→ Exercise prompt: The data are to be restated in full, exactly as presented.

→ Stored data:

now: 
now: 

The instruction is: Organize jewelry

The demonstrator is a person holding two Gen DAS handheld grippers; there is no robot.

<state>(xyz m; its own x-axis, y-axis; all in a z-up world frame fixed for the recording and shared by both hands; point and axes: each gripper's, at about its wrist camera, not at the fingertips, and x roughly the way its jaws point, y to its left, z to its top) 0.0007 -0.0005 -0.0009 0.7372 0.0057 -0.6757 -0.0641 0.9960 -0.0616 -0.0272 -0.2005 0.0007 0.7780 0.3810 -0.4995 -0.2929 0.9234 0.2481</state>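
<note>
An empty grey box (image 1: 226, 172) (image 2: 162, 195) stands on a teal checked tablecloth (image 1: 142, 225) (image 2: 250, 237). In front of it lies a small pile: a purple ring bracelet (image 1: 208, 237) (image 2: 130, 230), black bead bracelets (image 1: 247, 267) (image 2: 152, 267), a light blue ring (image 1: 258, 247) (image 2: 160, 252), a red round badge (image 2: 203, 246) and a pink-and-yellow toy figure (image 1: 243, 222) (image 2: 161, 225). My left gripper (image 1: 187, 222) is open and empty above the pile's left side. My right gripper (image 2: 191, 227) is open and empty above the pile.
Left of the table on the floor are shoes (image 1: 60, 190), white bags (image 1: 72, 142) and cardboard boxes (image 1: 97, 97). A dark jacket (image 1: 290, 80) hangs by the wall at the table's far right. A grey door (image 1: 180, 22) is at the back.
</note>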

→ Final answer:
now: 
now: 

The instruction is: Organize jewelry

The demonstrator is a person holding two Gen DAS handheld grippers; there is no robot.

<state>(xyz m; its own x-axis, y-axis; all in a z-up world frame fixed for the recording and shared by both hands; point and axes: each gripper's, at about its wrist camera, not at the fingertips, and x roughly the way its jaws point, y to its left, z to its top) 0.0007 -0.0005 -0.0009 0.7372 0.0057 -0.6757 -0.0641 0.9960 -0.0616 -0.0272 -0.2005 0.0007 0.7780 0.3810 -0.4995 -0.2929 0.9234 0.2481</state>
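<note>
An empty grey box (image 1: 226, 172) (image 2: 162, 195) stands on a teal checked tablecloth (image 1: 142, 225) (image 2: 250, 237). In front of it lies a small pile: a purple ring bracelet (image 1: 208, 237) (image 2: 130, 230), black bead bracelets (image 1: 247, 267) (image 2: 152, 267), a light blue ring (image 1: 258, 247) (image 2: 160, 252), a red round badge (image 2: 203, 246) and a pink-and-yellow toy figure (image 1: 243, 222) (image 2: 161, 225). My left gripper (image 1: 187, 222) is open and empty above the pile's left side. My right gripper (image 2: 191, 227) is open and empty above the pile.
Left of the table on the floor are shoes (image 1: 60, 190), white bags (image 1: 72, 142) and cardboard boxes (image 1: 97, 97). A dark jacket (image 1: 290, 80) hangs by the wall at the table's far right. A grey door (image 1: 180, 22) is at the back.
</note>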

This exercise has now been fully answered.